- Researchers created an AI stock trader to see if it would engage in insider trading under pressure.
- They found the AI did — and also lied to its hypothetical manager about why it made its decision.
New research suggests that GPT-4, the large language model behind OpenAI’s ChatGPT, has the capacity to act out of line with how it’s trained when faced with immense pressure to succeed.
Researchers at Apollo Research wanted to see if AI can “strategically deceive” its users even after the AI is trained to be “helpful, harmless, and honest,” they wrote in a paper published in November. The researchers defined strategic deception as “attempting to systematically cause a false belief in another entity in order to accomplish some outcome.”
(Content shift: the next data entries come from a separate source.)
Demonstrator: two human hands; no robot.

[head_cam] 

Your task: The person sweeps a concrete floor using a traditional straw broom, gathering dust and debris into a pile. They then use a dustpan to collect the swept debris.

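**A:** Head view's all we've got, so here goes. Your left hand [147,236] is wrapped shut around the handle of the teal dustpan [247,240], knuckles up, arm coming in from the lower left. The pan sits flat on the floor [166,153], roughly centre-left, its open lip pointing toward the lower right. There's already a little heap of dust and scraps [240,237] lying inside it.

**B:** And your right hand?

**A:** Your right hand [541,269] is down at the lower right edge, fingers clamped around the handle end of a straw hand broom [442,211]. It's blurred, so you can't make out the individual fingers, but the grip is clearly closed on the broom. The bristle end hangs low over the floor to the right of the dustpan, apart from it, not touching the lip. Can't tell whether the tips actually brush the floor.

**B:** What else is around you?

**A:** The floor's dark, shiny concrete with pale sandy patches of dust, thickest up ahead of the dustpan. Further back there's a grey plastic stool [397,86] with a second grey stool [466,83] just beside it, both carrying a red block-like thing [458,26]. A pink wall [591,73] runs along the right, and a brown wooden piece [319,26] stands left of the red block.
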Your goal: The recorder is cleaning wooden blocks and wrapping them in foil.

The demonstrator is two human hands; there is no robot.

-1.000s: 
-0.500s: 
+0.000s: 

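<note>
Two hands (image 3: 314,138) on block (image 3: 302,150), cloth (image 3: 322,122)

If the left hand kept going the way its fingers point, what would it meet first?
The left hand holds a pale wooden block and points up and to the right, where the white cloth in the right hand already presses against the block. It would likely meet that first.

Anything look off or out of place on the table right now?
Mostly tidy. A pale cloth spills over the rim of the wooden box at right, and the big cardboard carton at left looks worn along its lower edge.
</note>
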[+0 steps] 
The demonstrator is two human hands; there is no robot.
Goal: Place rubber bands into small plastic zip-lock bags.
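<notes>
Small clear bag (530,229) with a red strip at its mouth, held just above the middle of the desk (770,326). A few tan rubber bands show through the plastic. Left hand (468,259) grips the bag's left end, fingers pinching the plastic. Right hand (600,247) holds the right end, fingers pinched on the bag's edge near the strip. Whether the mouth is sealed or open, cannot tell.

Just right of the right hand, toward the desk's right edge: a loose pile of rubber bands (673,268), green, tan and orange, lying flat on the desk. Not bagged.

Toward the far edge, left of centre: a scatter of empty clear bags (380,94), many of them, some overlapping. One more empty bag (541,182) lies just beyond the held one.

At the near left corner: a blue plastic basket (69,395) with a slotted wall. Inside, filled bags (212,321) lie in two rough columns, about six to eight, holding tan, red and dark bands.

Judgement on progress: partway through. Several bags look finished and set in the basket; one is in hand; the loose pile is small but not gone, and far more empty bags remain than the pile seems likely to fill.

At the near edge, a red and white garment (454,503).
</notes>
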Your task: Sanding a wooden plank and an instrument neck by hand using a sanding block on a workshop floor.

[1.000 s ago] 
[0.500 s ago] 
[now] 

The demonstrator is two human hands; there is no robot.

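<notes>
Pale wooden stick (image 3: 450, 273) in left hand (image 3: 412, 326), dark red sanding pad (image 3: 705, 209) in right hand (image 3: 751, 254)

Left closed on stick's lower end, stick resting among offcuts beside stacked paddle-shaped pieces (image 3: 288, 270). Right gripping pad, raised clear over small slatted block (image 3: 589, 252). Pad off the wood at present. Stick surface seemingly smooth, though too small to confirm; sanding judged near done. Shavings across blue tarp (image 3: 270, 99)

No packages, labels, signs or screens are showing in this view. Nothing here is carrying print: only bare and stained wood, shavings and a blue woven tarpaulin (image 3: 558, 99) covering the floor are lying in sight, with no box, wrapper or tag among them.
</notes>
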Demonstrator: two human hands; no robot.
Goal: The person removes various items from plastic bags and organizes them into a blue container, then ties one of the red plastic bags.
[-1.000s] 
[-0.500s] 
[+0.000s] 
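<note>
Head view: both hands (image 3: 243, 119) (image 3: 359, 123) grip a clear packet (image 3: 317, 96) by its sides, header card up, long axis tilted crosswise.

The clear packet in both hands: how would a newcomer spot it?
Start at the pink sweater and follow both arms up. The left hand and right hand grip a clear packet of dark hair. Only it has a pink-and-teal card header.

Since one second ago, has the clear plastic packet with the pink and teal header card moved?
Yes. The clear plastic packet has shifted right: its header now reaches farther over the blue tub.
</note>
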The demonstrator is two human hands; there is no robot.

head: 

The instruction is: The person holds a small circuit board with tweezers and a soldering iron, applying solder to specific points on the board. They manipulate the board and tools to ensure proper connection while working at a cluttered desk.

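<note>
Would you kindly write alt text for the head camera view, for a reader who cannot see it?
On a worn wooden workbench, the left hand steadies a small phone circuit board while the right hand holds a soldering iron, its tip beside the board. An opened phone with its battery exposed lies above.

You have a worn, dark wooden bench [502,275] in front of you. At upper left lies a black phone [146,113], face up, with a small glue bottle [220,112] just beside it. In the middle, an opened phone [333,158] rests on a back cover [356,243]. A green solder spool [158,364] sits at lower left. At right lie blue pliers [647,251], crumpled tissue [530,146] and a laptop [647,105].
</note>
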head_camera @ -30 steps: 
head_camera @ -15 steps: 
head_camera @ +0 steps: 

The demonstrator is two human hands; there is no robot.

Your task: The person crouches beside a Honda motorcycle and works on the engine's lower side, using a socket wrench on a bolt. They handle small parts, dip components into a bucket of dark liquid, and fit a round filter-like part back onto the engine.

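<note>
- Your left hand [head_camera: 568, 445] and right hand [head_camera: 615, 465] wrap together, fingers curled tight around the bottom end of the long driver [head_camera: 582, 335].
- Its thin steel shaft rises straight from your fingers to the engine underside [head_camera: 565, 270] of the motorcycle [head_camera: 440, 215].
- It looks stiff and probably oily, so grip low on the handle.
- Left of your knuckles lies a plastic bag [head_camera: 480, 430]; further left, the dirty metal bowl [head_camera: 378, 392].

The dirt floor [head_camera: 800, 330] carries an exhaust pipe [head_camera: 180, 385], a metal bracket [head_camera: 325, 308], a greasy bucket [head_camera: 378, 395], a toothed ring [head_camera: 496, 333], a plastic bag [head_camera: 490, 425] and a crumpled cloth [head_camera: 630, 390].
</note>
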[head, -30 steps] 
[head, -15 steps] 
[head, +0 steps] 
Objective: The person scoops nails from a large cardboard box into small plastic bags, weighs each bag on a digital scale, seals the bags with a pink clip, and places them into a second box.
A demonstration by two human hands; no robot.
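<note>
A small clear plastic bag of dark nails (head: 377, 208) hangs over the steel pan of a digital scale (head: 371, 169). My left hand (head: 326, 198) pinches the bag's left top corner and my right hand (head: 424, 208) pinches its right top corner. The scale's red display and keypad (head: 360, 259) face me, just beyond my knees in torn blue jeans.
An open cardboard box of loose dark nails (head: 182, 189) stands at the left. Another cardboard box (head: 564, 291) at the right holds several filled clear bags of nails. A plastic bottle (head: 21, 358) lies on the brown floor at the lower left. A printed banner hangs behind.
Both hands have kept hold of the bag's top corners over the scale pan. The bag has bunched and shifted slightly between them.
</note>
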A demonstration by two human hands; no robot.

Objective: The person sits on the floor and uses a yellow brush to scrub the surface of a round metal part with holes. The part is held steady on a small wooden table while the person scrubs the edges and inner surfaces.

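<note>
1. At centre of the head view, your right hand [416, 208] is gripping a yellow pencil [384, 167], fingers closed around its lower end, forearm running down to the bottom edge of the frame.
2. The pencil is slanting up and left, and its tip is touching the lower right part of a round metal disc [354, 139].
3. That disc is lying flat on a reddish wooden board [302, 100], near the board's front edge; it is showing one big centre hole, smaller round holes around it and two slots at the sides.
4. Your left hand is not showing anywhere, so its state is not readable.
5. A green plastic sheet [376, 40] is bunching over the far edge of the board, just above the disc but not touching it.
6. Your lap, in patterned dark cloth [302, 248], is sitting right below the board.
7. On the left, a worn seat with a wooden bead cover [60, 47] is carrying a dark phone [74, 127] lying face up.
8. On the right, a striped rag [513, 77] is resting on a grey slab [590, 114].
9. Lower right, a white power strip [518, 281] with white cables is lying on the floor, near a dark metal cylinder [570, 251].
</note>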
To test this, they created a simulated environment where Alpha, a GPT-4 model programmed to be an autonomous stock trading agent, was asked to manage a stock portfolio at WhiteStone, a hypothetical financial firm, under pressurized conditions.
The high-pressure environment was simulated in three ways. First, Alpha’s manager told the AI that WhiteStone wasn’t doing well and needed better performance in the next quarter. Second, the AI tried — and failed — to identity low and medium risk trades. Third, a WhiteStone employee told the AI that there’s a looming stock market downturn.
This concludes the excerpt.